## INFORMATION PROVIDED
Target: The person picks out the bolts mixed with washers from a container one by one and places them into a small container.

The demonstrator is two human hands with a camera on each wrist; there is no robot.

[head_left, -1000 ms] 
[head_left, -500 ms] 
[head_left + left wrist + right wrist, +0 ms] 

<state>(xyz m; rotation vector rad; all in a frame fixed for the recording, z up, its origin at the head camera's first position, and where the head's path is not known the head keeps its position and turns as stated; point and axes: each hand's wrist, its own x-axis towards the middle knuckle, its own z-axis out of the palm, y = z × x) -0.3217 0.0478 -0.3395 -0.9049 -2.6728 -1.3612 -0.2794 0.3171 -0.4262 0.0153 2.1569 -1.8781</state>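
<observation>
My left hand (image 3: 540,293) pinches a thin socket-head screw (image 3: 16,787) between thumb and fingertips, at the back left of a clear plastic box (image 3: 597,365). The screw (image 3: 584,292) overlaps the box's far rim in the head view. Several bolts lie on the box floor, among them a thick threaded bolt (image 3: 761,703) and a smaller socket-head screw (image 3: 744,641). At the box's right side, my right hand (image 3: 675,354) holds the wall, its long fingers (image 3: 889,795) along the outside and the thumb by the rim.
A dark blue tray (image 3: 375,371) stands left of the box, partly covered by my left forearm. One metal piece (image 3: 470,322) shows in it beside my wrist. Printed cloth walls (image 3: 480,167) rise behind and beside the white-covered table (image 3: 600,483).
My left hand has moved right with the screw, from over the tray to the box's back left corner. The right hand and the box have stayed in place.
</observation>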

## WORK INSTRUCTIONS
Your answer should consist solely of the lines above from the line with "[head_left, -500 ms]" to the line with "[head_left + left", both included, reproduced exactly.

## EXERCISE RESPONSE
[head_left, -500 ms] 
[head_left + left wrist + right wrist, +0 ms] 

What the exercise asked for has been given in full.